Home Health & Hospice Week

Disasters:

INDUSTRY STEPS UP IN RESPONSE TO HURRICANE KATRINA

OASIS suspended for directly impacted.

Home care providers have been smack dab in the middle of Hurricane Katrina as both victims and rescuers.

Thousands of home care employees and tens of thousands of home care patients were displaced by the storm (see Eli's HCW, Vol. XIV, No. 31). Home care worker Sarah Johnson yelled for help for her elderly, frail patient outside the New Orleans Convention Center Sept. 1 in a widely run photo from the Houston Chronicle.

Home care worker Pamela Franklin Carter and her family left New Orleans with just a few changes of clothes and have been living in a Shreveport, LA budget motel, according to the Sacramento Bee.

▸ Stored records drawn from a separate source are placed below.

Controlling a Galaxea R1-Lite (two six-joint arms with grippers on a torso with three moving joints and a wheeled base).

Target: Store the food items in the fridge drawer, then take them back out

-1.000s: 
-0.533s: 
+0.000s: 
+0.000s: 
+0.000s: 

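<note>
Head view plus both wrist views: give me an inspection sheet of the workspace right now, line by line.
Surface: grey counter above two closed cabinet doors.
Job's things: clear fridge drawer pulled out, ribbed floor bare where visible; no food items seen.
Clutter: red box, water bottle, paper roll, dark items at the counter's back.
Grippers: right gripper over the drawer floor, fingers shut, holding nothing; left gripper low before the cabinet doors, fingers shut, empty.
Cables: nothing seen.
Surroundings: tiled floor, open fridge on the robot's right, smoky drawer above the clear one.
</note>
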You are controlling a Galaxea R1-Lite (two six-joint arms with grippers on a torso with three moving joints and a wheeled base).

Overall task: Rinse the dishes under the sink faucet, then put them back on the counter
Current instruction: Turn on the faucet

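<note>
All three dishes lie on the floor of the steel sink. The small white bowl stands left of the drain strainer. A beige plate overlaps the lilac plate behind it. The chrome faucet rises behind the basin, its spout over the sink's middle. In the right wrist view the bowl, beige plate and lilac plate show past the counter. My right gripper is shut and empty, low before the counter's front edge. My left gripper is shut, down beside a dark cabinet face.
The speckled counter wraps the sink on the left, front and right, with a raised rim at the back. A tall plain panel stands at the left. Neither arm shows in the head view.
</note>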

And home care business owner Linda Magee and her family left New Orleans without even that much, reports the Houston Chronicle. "Not even a pair of tennis shoes," Magee told the paper. She plans to relocate to Houston for at least a year.

But home care providers are also among those who are offering their assistance. Houston home care worker Betty Lewis showed up at the Astrodome Aug. 31 determined to help out, even though officials would not let her in. "I'm not going to be leaving. I'm getting in there," Lewis told the Chronicle.

Photographs of visiting nurses administering tetanus shots to victims and relief workers have run in multiple newspapers.

Home Care Associations Set Up Task Force

To coordinate the home care industry's relief efforts, the National Association for Home Care & Hospice has created a hurricane task force. The group petitioned the governors of the affected states to classify home care personnel as emergency responders and to place home care providers at the top of the list for rationed gasoline, among other things.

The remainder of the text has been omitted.